[lug] Developer abuse

Nate Duehr nate at natetech.com
Tue Nov 16 20:40:22 MST 2004


David Morris wrote:

>This reminds me of a discussion I had many years ago with
>someone.  If you look at *any* other area of engineering
>there are Engineers and Technicians.  The Engineers are what
>makes the project possible and make it a success, but it is
>the technicians who do the most important part of the work.
>  
>
True, true.

>Admittedly this model doesn't fit the software engineering
>process directly, but it does to some extent.  Technicians
>are needed to implement a lot of the details of creating and
>running tests, tracking down bugs, implementing specialized
>bits of code, and many other tasks. Some technicians
>naturally become engineers over time, but others are more
>suited to being a technician than to being an engineer.
>  
>
I fall into the "forever Technician" category pretty well.  Got promoted 
into management once, and I personally felt that was a fiasco (for me 
anyway - I hate babysitting for a living).  "Lead" tech jobs also are 
generally the same feeling - who wants to babysit other techs.

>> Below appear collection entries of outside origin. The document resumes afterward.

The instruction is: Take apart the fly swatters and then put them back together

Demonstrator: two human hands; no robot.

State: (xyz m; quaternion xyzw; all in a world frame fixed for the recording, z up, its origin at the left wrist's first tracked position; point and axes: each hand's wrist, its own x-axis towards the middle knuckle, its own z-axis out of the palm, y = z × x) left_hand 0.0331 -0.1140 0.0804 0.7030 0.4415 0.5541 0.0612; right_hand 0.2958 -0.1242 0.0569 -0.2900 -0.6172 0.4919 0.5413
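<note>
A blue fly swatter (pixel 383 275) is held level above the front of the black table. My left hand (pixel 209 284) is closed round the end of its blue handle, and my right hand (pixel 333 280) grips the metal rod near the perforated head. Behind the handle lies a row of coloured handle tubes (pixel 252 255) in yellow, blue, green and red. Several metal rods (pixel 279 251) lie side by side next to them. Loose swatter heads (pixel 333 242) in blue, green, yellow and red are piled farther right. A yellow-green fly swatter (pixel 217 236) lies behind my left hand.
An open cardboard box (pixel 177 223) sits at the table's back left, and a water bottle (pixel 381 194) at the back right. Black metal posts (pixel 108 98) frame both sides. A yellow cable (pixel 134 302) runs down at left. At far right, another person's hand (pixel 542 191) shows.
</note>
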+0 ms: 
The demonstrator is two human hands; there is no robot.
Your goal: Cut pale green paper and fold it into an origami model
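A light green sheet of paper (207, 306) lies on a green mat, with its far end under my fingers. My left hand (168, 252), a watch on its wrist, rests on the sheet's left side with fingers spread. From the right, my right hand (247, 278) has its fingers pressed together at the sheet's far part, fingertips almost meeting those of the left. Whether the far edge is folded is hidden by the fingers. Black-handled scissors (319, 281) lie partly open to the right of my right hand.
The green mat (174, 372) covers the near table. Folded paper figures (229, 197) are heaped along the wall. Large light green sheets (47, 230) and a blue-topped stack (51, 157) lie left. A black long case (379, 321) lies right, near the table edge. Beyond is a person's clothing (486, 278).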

I end up with "Senior" tech titles nowadays, which I think means I have 
a few white hairs in my beard and head, and a few more "You *really* 
don't want to do it that way" stories to share.

>  
>
>>"Programmers" resist this change.  Especially new
>>programmers, because the schools and training facilities
>>are not equipped to handle this change yet.
>>    
>>
>
>Hmm, its always been my experience the old programmers are
>the hardest to get to change as they've always done it that
>way so isn't that good enough?  <shrug>  But then I've had a
>rather atypical environment where I learned software
>engineering.
>  
>
Heh, well I was thinking that the newbie programmers want jobs, but 
would not be able to get all the tests done right away... but you're 
right... a bunch of old fuddy programmers would just laugh at having a 
test requirement anyway...

The business of making software today is a prime example of the old 
axim: "You do what you always do, you get what you always got."  Some 
chaos-theory thrown in too.  ;-)

Those that actually *do* true Software ENGINEERING aren't doing the 
norm, and their results are usually a helluva lot better than everyone 
else, too. Generally it takes longer and costs more, but when they're 
done, there's not five years of re-work and bug-fixes ahead, either.